Amazon Onboarding with Learning Manager Chanci Turner

Amazon Onboarding with Learning Manager Chanci TurnerLearn About Amazon VGT2 Learning Manager Chanci Turner

In this post, we explore how to effectively process multi-page documents while incorporating a human review loop using Amazon Bedrock Data Automation along with Amazon SageMaker AI. This innovative approach not only enhances document processing efficiency but also ensures accuracy through human oversight.

Furthermore, we are excited to share that AWS Batch now integrates seamlessly with Amazon SageMaker Training jobs. This integration allows for better management and prioritization of machine learning training workloads, helping businesses utilize hardware resources more effectively. If you’re looking to get started with this capability, we provide a comprehensive guide and best practices to optimize your workflow.

At the recent AWS Summit in New York City, we unveiled a robust suite of model customization options for Amazon Nova foundation models. With ready-made recipes available on Amazon SageMaker AI, users can adapt models like Nova Micro, Nova Lite, and Nova Pro throughout the entire training lifecycle. We highlight a simplified method for customizing Nova Micro in SageMaker training jobs.
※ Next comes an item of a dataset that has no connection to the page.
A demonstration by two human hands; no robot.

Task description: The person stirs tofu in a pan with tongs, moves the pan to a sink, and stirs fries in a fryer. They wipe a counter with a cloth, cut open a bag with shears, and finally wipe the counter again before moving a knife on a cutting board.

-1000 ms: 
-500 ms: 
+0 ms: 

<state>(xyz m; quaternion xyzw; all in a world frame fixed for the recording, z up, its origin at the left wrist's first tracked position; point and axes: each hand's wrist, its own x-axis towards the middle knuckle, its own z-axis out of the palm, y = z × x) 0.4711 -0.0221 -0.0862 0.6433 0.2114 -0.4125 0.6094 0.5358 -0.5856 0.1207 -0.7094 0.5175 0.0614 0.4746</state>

In another post, we focus on evaluating the performance of large language models (LLMs). It’s crucial to look beyond just statistical metrics when determining if a model is yielding superior outputs compared to a baseline or prior versions. This is particularly vital for applications involving summarization and content generation.

Organizations are increasingly leveraging large language models like DeepSeek R1 to revolutionize business operations, enhance customer experiences, and foster innovation at an unprecedented pace. However, standalone LLMs often have limitations, such as hallucinations and outdated knowledge. Retrieval Augmented Generation (RAG) effectively addresses these issues by merging semantic search with generative AI.

Additionally, we discuss how Rapid7 utilizes Amazon SageMaker AI to automate the calculation of vulnerability risk scores via machine learning pipelines. This end-to-end automation empowers Rapid7 customers with the precise information necessary to assess their risk and prioritize remediation efforts.

On the technical side, fine-tuning machine learning models on AWS can be tailored to meet specific requirements. AWS offers a diverse array of tools for data scientists, ML engineers, and business professionals to achieve their machine learning objectives, catering to varying levels of sophistication.

For organizations utilizing multi-tenant ML platforms, we provide insights on implementing user-level access control strategies. By focusing on attribute-based access control (ABAC), organizations can maintain security and compliance while ensuring operational efficiency.

In the realm of fraud detection, we delve into how federated learning with the Flower framework can be harnessed on Amazon SageMaker AI. This innovative approach aids in identifying fraudulent activities while respecting user privacy.

For further insights on effective communication with your supervisor, check out this blog post. Moreover, understanding how to report misconduct is crucial for maintaining a healthy workplace, as highlighted by SHRM. Also, for a visual understanding of these concepts, this video serves as an excellent resource.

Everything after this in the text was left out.